### Exercise
Read through the lines below and copy the ones holding the string "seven".

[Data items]

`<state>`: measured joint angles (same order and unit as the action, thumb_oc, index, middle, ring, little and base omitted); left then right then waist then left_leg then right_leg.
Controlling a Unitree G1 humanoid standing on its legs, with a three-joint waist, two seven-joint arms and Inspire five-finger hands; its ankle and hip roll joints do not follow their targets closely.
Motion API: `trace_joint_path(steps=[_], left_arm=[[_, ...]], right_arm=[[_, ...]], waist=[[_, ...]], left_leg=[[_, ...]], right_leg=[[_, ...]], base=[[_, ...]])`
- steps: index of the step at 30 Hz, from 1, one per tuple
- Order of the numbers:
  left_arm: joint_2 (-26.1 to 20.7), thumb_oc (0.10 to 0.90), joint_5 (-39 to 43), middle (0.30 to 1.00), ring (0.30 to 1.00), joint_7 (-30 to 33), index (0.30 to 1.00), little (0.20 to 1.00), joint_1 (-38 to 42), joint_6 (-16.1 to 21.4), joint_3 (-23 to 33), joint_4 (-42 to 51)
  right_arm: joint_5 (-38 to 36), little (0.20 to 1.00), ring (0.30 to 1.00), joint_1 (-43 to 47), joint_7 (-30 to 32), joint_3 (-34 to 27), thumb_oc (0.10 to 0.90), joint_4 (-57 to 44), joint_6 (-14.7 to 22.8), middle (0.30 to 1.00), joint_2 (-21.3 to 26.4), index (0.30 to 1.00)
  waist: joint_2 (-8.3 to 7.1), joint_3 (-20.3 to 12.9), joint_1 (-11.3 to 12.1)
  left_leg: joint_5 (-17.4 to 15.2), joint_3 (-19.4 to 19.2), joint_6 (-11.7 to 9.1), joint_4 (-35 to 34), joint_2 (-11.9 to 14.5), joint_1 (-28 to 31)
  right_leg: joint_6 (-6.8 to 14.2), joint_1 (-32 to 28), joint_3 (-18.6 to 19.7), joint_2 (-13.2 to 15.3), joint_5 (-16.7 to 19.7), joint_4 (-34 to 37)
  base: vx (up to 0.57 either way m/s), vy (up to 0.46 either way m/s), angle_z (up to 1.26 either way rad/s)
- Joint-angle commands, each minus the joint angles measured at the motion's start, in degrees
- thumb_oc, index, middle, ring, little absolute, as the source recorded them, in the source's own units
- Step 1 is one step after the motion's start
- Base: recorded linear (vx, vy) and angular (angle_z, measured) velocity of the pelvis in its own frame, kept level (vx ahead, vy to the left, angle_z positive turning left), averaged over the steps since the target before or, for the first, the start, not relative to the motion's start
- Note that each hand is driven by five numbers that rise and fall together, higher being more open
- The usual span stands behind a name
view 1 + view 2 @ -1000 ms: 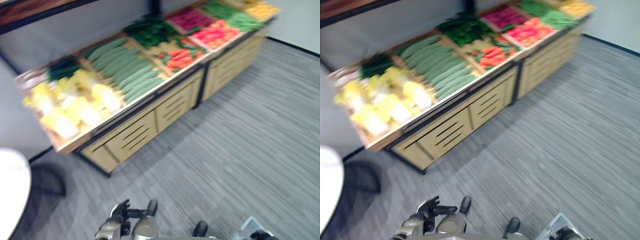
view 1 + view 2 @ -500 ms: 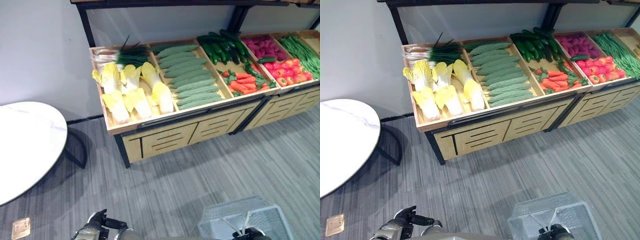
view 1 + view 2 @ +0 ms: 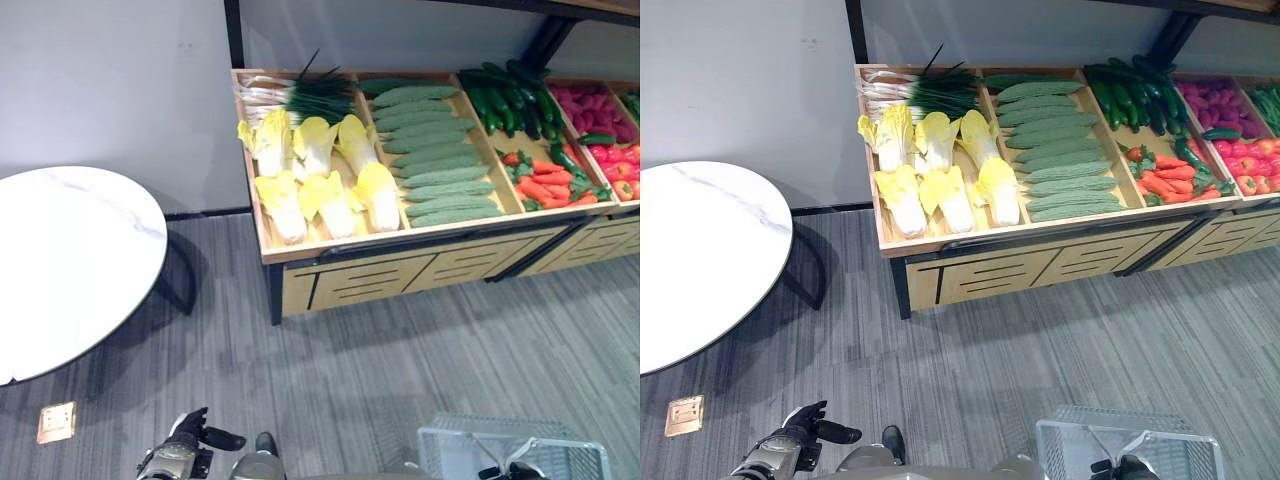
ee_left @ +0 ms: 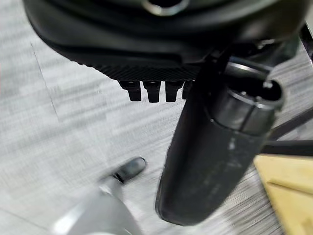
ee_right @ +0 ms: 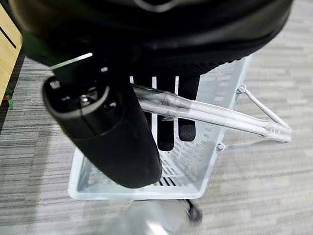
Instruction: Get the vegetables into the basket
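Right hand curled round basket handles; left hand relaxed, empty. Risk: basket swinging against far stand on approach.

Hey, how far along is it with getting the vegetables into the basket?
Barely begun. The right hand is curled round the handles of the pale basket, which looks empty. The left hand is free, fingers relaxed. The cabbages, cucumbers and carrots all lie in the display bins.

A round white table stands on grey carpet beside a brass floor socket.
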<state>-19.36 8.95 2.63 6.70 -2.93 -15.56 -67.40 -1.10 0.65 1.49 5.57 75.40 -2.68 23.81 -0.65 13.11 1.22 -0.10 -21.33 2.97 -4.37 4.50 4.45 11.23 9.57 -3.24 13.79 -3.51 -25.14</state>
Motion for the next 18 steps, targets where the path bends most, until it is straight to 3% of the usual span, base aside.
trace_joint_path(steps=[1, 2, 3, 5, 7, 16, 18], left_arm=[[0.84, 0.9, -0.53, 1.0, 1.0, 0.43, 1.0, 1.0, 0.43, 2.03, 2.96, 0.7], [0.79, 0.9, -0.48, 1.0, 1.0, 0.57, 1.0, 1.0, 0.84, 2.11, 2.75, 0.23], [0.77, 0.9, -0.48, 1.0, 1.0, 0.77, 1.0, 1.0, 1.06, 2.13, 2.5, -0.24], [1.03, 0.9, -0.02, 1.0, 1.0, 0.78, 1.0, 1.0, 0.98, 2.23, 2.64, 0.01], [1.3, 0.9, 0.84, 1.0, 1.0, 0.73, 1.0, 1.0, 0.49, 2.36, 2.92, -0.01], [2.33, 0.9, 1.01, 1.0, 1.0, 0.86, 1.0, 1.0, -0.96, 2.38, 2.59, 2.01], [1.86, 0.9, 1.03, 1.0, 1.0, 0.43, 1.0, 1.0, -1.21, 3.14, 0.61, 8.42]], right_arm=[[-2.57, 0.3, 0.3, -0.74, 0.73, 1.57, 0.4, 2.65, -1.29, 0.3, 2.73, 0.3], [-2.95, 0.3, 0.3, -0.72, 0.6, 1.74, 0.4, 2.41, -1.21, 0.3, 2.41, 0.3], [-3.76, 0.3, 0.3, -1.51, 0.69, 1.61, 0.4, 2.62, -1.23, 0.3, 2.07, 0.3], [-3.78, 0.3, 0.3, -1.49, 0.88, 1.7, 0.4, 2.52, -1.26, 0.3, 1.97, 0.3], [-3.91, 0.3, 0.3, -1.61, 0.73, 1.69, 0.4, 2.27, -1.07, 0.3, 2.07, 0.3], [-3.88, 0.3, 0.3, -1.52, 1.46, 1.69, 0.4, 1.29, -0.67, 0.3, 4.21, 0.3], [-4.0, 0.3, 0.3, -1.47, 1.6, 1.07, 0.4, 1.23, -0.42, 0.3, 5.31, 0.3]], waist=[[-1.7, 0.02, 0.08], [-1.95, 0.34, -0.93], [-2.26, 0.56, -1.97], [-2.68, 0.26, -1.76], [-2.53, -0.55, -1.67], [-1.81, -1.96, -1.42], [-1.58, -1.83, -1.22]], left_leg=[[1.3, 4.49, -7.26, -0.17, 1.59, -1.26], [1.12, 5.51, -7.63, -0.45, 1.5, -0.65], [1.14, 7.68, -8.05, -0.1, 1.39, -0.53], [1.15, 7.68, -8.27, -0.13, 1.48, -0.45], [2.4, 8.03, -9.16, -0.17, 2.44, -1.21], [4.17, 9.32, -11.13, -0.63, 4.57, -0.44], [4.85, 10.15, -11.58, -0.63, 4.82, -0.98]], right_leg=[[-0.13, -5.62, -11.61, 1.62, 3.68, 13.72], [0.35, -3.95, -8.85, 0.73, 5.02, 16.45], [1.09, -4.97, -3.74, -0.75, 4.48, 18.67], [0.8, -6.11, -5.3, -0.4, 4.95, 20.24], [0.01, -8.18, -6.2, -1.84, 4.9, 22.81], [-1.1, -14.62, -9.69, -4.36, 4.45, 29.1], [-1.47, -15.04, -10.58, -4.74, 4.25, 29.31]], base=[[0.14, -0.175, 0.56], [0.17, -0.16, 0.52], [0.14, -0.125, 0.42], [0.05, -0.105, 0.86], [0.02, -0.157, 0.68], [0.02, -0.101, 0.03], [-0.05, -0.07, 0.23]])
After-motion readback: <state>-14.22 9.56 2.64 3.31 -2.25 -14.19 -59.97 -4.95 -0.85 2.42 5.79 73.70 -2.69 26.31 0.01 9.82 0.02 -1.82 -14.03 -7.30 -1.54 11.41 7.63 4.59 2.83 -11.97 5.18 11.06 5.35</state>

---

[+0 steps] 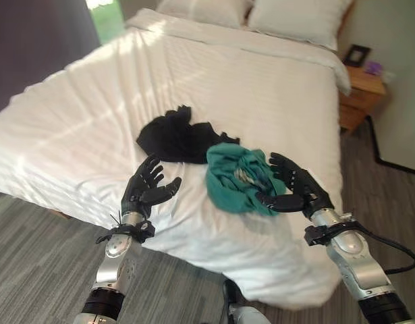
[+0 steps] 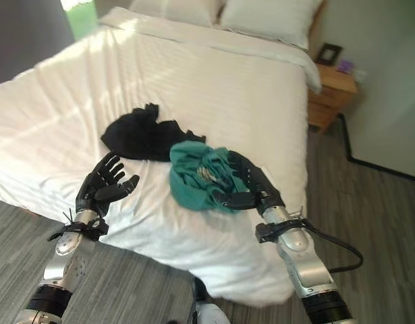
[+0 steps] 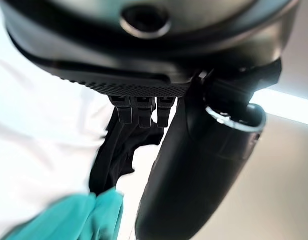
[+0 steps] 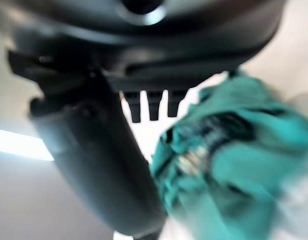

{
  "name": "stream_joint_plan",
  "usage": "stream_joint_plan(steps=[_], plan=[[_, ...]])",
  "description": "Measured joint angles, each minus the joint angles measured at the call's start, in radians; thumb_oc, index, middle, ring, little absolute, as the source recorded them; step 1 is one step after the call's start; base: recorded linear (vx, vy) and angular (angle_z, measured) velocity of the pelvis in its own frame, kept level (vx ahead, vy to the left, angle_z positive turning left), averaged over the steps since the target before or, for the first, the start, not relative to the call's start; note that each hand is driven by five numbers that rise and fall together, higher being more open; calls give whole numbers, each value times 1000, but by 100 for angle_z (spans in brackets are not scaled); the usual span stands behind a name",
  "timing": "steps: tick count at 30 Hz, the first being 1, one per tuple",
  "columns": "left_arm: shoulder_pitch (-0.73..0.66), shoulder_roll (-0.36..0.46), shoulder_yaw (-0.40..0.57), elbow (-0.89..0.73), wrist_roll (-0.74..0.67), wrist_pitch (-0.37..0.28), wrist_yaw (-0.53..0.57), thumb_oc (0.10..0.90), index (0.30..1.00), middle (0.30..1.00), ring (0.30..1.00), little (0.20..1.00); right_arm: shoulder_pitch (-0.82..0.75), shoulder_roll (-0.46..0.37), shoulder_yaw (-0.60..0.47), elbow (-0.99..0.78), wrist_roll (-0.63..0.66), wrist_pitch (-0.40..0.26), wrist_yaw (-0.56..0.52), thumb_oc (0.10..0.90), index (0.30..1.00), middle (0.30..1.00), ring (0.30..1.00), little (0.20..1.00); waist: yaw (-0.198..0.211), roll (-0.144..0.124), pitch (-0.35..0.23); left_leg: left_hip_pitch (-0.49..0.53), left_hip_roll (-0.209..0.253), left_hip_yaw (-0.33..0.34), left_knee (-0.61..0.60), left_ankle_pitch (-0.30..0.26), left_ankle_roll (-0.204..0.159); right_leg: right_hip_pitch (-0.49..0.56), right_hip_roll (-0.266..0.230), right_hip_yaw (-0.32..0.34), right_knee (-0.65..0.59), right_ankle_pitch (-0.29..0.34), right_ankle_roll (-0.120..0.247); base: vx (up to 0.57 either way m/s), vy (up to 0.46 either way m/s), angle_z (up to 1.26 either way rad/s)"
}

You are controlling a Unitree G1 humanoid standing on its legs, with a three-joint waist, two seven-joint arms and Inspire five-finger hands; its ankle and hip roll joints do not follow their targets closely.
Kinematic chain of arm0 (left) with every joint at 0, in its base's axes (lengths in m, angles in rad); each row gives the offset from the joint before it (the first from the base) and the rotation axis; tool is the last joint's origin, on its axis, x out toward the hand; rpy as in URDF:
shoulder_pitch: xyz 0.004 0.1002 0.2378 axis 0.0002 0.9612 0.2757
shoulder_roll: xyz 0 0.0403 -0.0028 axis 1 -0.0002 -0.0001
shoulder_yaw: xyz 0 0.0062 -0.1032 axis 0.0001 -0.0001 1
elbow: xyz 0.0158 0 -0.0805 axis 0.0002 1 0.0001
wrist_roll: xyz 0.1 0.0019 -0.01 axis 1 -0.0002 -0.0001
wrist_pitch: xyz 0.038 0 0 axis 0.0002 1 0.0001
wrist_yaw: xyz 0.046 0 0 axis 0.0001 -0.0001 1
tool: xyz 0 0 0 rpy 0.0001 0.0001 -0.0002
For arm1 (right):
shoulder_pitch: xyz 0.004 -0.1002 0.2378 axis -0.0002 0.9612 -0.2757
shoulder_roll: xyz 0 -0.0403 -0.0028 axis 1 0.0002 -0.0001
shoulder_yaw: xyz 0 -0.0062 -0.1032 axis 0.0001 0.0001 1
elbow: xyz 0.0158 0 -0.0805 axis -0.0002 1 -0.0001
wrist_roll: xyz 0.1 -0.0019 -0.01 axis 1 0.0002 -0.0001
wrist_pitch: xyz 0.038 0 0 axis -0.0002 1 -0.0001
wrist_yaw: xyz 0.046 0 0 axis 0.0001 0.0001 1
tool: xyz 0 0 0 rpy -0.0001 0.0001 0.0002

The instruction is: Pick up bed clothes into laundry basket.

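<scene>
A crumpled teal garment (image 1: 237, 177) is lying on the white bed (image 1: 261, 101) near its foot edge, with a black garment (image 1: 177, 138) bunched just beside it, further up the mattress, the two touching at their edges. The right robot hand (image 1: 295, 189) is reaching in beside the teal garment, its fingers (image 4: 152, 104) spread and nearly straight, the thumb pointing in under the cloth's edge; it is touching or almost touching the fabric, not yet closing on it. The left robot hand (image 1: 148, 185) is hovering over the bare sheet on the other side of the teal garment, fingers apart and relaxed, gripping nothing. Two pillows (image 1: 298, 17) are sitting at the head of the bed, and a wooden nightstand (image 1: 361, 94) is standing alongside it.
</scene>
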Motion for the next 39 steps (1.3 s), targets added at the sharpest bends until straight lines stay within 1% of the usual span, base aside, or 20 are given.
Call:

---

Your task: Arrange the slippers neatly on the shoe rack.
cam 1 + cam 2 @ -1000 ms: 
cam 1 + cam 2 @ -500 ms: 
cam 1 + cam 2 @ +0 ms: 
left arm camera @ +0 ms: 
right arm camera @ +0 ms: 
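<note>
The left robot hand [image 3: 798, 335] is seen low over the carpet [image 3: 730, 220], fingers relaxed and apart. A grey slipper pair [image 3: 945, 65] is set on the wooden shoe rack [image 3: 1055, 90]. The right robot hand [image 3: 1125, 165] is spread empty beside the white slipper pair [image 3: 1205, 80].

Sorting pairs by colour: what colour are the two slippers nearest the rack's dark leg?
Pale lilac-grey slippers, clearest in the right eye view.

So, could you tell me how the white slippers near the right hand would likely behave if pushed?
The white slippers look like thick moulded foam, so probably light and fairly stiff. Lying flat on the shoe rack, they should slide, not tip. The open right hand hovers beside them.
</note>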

### Answer section
Controlling a Unitree G1 humanoid standing on its legs, with a three-joint waist, two seven-joint arms and Inspire five-finger hands; its ankle and hip roll joints do not follow their targets closely.
You are controlling a Unitree G1 humanoid standing on its legs, with a three-joint waist, two seven-joint arms and Inspire five-finger hands; its ankle and hip roll joints do not follow their targets closely.

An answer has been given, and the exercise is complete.